Results For the DM genome assembly, two only partially-overlapping gene models exist differing in a unique set of genes and intron/exon structure predictions. First step was to merge and manually curate the merged gene model, creating a union of genes in Phureja scaffold. We next compiled available RNA-Seq datasets (cca. 1.5 billion reads) for three tetraploid potato genotypes (cultivar Désirée, cultivar Rywal, and breeding clone PW363) with diverse breeding pedigrees. Short-read transcriptomes were assembled using CLC, Trinity, Velvet, and rnaSPAdes de novo assemblers using different settings to test for optimal outcome. In addition, for cultivar Rywal, PacBio Iso-Seq full-length transcriptome sequencing was also performed. Revised EvidentialGene redundancy-reducing pipeline was employed to produce accurate and complete cultivar-specific transcriptomes from assemblers output, as well as to attain the pan-transcriptome. Due to being the most diverse dataset in terms of tissues (stem, seedlings and roots) and experimental conditions, cv. Désirée was the most complete transcriptome (95.8% BUSCO completeness). For cv. Rywal and breeding clone PW363 data were available for leaf samples only and the resulting transcriptomes were less complete than cv. Désirée (89.8% and 89.3% BUSCO completeness, respectively). Cross comparison of these cultivar-specific transcriptomes and merged DM gene model suggests that the core potato transcriptome is comprised of 16,339 genes. The pan-transcriptome contains a total of 95,779 transcripts, of which 54,614 transcripts are not present in the Phureja genome. These represent the variants of the novel genes found in the potato pan-genome.

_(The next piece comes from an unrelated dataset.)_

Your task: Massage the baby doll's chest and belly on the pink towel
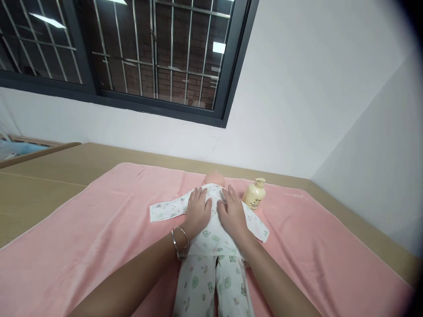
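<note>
A baby doll (214, 178) lies on a pink blanket (109, 220), its smooth head toward the wall. It wears a white printed top (214, 240) and matching trousers (196, 281). My left hand (198, 209) rests flat on the left side of the top's chest, fingers stretched out. On the other side of the chest lies my right hand (232, 211), also flat with its fingers extended. The sleeves spread out to both sides. Just beyond my right hand, a pale yellow pump bottle (255, 193) stands on the blanket.
The blanket covers a wooden surface (66, 165) that meets a white wall (280, 88). A dark-framed window (158, 103) with metal bars is above. At the far left, behind a wooden edge (39, 154), something light blue (23, 147) shows.
</note>
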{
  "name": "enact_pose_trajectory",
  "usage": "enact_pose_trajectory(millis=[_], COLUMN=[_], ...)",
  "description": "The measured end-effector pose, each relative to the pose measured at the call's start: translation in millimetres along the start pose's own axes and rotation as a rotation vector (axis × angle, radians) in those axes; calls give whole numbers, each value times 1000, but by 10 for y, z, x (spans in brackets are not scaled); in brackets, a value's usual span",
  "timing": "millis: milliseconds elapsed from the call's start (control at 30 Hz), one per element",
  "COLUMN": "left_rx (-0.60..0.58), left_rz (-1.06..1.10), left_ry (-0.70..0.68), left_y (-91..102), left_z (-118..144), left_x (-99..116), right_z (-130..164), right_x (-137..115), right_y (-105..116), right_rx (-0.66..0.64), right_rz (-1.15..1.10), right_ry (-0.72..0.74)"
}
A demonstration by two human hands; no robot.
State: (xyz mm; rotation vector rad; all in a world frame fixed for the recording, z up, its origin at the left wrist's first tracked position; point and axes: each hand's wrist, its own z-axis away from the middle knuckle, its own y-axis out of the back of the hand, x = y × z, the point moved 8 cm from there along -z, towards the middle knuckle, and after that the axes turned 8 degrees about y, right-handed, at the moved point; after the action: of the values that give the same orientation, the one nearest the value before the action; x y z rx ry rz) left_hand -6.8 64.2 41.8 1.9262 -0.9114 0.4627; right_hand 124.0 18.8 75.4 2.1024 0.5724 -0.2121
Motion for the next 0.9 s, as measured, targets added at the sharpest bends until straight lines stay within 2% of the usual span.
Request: enact_pose_trajectory(millis=[67, 200, 333, 467, 567, 633, 767, 900], left_rx=[-1, -6, -14, -9, -6, 0, -16, -81], left_rz=[-30, -62, -73, -56, -55, -57, 48, 486], left_ry=[-5, -19, -20, -14, -3, -2, -16, 95], left_y=[2, 14, 15, 15, 27, 65, 197, 230], left_z=[-1, -2, -13, -25, -26, -29, -70, -200], left_x=[8, 31, 27, 7, 1, 31, 258, 605], right_z=[5, 42, 57, 20, -39, -107, -253, -315], right_x=[-31, -88, -104, -160, -206, -152, 179, 614], right_y=[32, -146, -198, -116, 75, 287, 758, 1080], right_rx=[34, -125, -171, -265, -331, -298, -99, 120], right_rz=[7, -32, -27, -4, -60, -93, -130, -81], right_ry=[20, 41, 26, 73, 145, 137, 26, -60])
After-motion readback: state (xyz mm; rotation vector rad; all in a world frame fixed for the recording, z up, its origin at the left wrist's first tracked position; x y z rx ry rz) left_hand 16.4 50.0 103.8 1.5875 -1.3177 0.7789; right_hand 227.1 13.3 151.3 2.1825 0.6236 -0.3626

Conclusions Our analysis shows that the available gene model of double-monoploid potato from group Phureja is, to some degree, not complete. The generated transcriptomes and pan-transcriptome represent a valuable resource for potato gene variability exploration, high-throughput –omics analyses, and future breeding programmes.
Background
At the species level, genomes of individuals can differ in single nucleotide polymorphisms (SNPs), short insertions and deletions (INDELs), gene copy numbers, and presence or absence of genes [1]. The latter leads to the concept of species specific pan-genomes, namely the core genome present in most individuals and the dispensable genome comprised of genes present only in a subset of individuals, which results in the emergence of particular subgroup-specific phenotypes. This concept has been extended to pan-transcriptomes, where the presence or absence of variations is not bound only to the gene content, but also to the genetic and epigenetic regulatory elements. Pan-genomes and pan-transcriptomes have been described in the model plant species Arabidopsis thaliana [2], and several crop species including maize [3, 4], rice [5], wheat [6] and soybean [7].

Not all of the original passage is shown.